2. A method as claimed in claim 1, wherein one of the plurality of available activity recognition methods comprises detecting signals transmitted from wireless beacons.

3. A method as claimed in claim 2, wherein the step of detecting signals transmitted from wireless beacons comprises detecting signals transmitted from base stations of a cellular telephone network.

4. A method as claimed in claim 3, wherein the cellular telephone network is a GSM network.

5. A method as claimed in claim 3, wherein the cellular telephone network is a UMTS network.

6. A method as claimed in any of claims 3 to 5, wherein the step of determining the mode of travel, using the activity recognition method that comprises detecting signals transmitted from wireless beacons, comprises detecting a number of cells from which signals can be detected.

7. A method as claimed in any of claims 3 to 6, wherein the step of determining the mode of travel, using the activity recognition method that comprises detecting signals transmitted from wireless beacons, comprises detecting signal strengths of the signals that can be detected.

8. A method as claimed in any of claims 2 to 7, wherein the step of selecting an activity recognition method comprises:

determining the mode of travel using the activity recognition method that comprises detecting signals transmitted from wireless beacons; and

when the activity recognition method that comprises detecting signals transmitted from wireless beacons indicates that the mode of travel has changed, selecting another activity recognition method from said plurality of available activity recognition methods.

9. A method as claimed in any preceding claim, wherein one of the plurality of available activity recognition methods comprises using a satellite positioning system to determine a position of the mobile device.

10. A method as claimed in claim 9, wherein the satellite positioning system is the GPS system.

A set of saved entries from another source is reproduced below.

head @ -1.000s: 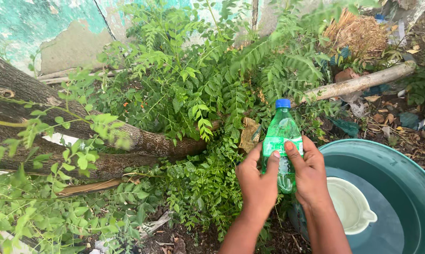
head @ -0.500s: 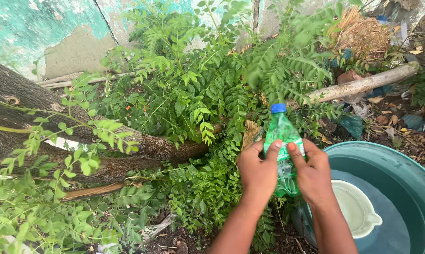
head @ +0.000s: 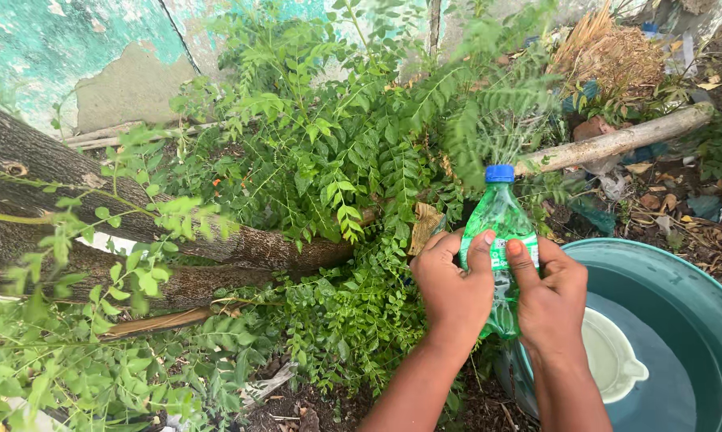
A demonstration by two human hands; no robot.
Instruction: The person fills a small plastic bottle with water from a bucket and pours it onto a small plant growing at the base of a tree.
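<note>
Both hands, left (head: pixel 455 288) and right (head: pixel 546 298), are squeezing a green bottle (head: pixel 501 256) upright between bush (head: pixel 337 176) and tub (head: pixel 681 320), spray fanning from its blue cap (head: pixel 499 174). The thin plastic looks light, soft and wet-slick; mid-body seems the best grip.

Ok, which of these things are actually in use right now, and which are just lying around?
In use:
left hand
right hand
green bottle, squeezed between both hands
leafy plant, ahead of the bottle's blue cap

Lying about:
teal tub of water
white jug in it
log
tree trunk
</note>
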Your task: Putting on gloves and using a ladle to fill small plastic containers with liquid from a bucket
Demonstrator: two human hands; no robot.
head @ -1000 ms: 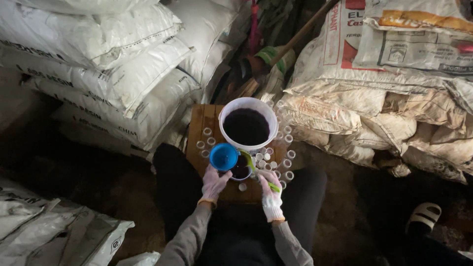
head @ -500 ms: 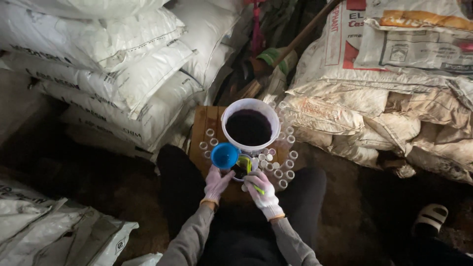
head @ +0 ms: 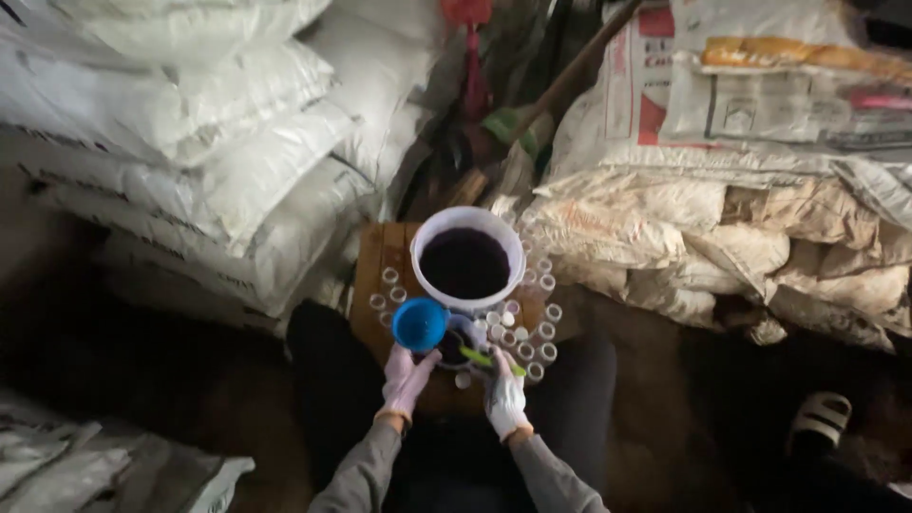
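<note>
Step in hand, as judged: portioning dark liquid into small containers. Left hand (head: 407, 376), gloved, fingers closed round the blue funnel (head: 420, 324), holding it upright over the near left part of the wooden surface (head: 378, 256). Right hand (head: 503, 389), gloved, grip closed on a green-handled scoop (head: 486, 359) lying across a small dark-filled cup (head: 455, 343) just right of the funnel. Which vial sits under the funnel spout cannot be told.

White bucket (head: 467, 258) of dark liquid stands behind both hands, mid-surface. Small clear vials (head: 536, 334) cluster along its right and front, a few (head: 386, 288) at its left.

Next move would call for a level scoop, carried to the funnel mouth without dripping, funnel kept steady.

Sacks (head: 218, 152) stacked left, more (head: 741, 190) right.
</note>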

11. A method as claimed in any preceding claim, wherein one of the plurality of available activity recognition methods comprises using at least one accelerometer to detect movement of the mobile device.

12. A method as claimed in any preceding claim, comprising:

on determining that the mobile device is travelling, predicting a place of interest to which the mobile device is travelling; and

performing the step of determining the mode of travel only if said prediction has a low degree of confidence.

13. A method as claimed in claim 12, further comprising: periodically determining the mode of travel of the mobile device while the mobile device is travelling.

14. A method as claimed in claim 12 or 13, wherein the step of predicting a place of interest to which the mobile device is travelling comprises predicting a travelling time to the predicted place of interest, the method further comprising:

performing the step of determining the mode of travel if the mobile device is travelling for longer than the predicted travelling time.

15. A mobile device, being adapted to determine its context by means of a method according to any of claims 1 to 14.

16. A computer software product, comprising computer readable code, containing instructions for causing a device to determine a context of a mobile device by means of a method according to any of claims 1 to 14.